L’operazione voluta dal governo spagnolo ha consentito di evacuare 125 persone, trasferite in 23 Paesi. Dopo lo sbarco sono emersi nuovi casi: una passeggera francese è ricoverata in gravi condizioni a Parigi, un americano è stato preso in carico in Nebraska e uno dei passeggeri spagnoli in isolamento all’ospedale militare di Madrid è risultato positivo pur essendo asintomatico. In isolamento sono finiti anche dodici sanitari dell’ospedale olandese di Nimega per un errore procedurale durante il trattamento di un paziente contagiato a bordo.
La nave verso Rotterdam
La Hondius è ora diretta a Rotterdam, dove arriverà nei prossimi giorni. A bordo restano 26 membri dell’equipaggio, due medici e il corpo della terza vittima, una donna tedesca che sarà sbarcata nei Paesi Bassi. L’Ecdc non esclude che possano manifestarsi altri sintomi durante la navigazione, considerati i tempi lunghi di incubazione del virus. Il primo sequenziamento effettuato in Svizzera ha però indicato che il ceppo non sarebbe mutato rispetto a quello endemico in Sudamerica.

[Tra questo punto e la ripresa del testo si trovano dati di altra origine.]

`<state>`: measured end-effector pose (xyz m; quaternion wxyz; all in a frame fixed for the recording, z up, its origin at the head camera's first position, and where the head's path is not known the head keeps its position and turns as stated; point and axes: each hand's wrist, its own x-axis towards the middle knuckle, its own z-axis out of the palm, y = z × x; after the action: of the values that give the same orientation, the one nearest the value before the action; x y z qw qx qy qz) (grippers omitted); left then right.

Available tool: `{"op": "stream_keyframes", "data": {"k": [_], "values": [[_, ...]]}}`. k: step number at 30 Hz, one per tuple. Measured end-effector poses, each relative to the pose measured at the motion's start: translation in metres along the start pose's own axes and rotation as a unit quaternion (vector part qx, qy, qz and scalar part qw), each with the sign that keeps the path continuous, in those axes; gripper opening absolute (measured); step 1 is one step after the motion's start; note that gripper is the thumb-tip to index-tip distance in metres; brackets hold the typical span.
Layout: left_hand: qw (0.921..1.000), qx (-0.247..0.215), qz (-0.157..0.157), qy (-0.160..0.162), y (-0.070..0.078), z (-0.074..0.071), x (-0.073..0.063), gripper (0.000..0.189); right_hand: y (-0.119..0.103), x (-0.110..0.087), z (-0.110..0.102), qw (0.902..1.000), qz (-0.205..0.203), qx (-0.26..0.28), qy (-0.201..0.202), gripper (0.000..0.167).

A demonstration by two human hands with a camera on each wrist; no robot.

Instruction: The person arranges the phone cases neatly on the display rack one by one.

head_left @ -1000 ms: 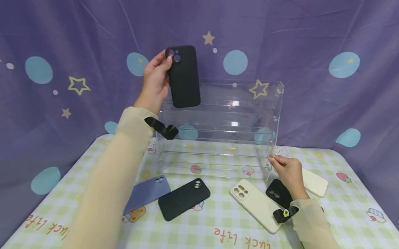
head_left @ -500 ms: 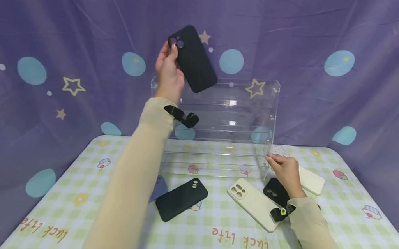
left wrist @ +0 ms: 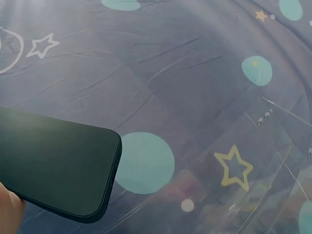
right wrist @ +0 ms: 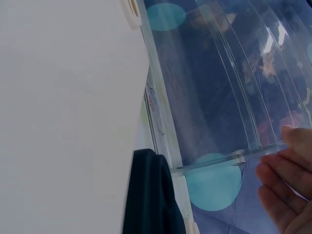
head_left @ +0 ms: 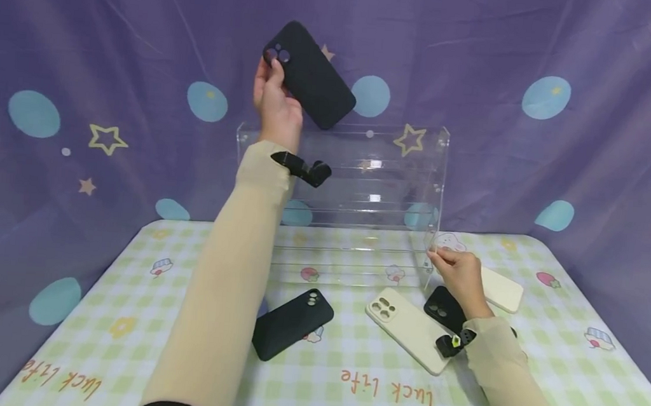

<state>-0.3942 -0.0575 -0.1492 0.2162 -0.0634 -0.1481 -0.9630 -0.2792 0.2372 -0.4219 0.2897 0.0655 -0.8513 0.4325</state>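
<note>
My left hand (head_left: 280, 110) grips a black phone case (head_left: 319, 78) by its camera-hole end, thumb over the back. The case hangs slantwise in the air, above the top left part of a clear acrylic tiered rack (head_left: 358, 226). In the left wrist view the case's plain lower end (left wrist: 63, 165) shows, with a bit of the hand (left wrist: 9, 212) at the edge. My right hand (head_left: 462, 279) pinches the front edge of the rack's right side panel, low down. The right wrist view has thumb and fingers of that hand (right wrist: 290, 183) at the clear panel's edge (right wrist: 214, 163).
On the checked tablecloth (head_left: 123, 289), a black case (head_left: 293, 323) lies left of centre, partly over a blue one (head_left: 262, 308) mostly hidden by my sleeve. A cream case (head_left: 407, 330), another black case (head_left: 442, 306) and a white case (head_left: 501, 289) lie around my right hand.
The left hand has lifted the black case higher and tilted it, its lower end swinging right. My right hand keeps its hold on the rack. The head view has shifted slightly.
</note>
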Motion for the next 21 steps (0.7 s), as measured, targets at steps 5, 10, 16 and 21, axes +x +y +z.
{"op": "stream_keyframes", "data": {"k": [5,10,16,21], "values": [[1.0000,-0.006,0.003,0.002,-0.006,0.000,0.004,0.025,-0.003,-0.002,0.003,0.9999,0.012,0.006,-0.001,0.019],[0.9999,0.004,0.010,-0.002,-0.013,-0.006,0.007,0.022,-0.006,-0.004,0.008,0.9998,0.015,0.009,-0.003,0.018],[0.9988,0.040,-0.003,-0.030,-0.028,-0.011,0.004,0.016,-0.009,-0.004,0.008,0.9997,0.021,-0.005,-0.007,0.019],[0.9920,0.103,-0.003,-0.073,-0.044,-0.013,-0.001,0.016,-0.010,-0.005,0.007,0.9996,0.026,-0.004,-0.010,0.020]]}}
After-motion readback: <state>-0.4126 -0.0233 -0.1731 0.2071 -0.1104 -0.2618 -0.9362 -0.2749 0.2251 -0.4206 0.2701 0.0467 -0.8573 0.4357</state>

Il comandante Jando Brugowski, finito al centro delle polemiche per la gestione dell’emergenza, ha difeso l’equipaggio parlando di “settimane estremamente difficili” e ringraziando passeggeri e personale di bordo per disciplina e collaborazione. La missione, ha spiegato, non è ancora finita: l’obiettivo è riportare tutti a casa sani e salvi.
Italiani senza sintomi
In Italia restano senza sintomi le quattro persone in quarantena. Per la donna di Firenze è stato confermato l’isolamento fiduciario, mentre per i due marittimi italiani, uno della Campania e uno della Calabria, i sindaci hanno disposto la quarantena obbligatoria. Ancora da definire invece la posizione del turista sudafricano in isolamento a Padova, che vorrebbe rientrare nel proprio Paese: un prelievo è stato inviato allo Spallanzani di Roma e solo in caso di esito negativo sarà valutato l’eventuale rimpatrio.
Secondo l’Oms, il bilancio potrà essere considerato più chiaro solo a metà giugno, quando sarà possibile capire se la catena dei contagi si sia fermata. Intanto a Tenerife resta lo scontro politico tra il governo centrale spagnolo e l’amministrazione delle Canarie, dopo le tensioni sull’arrivo della nave e il timore, giudicato grottesco da Madrid, che topi infetti potessero raggiungere l’isola dalla nave ancorata in rada.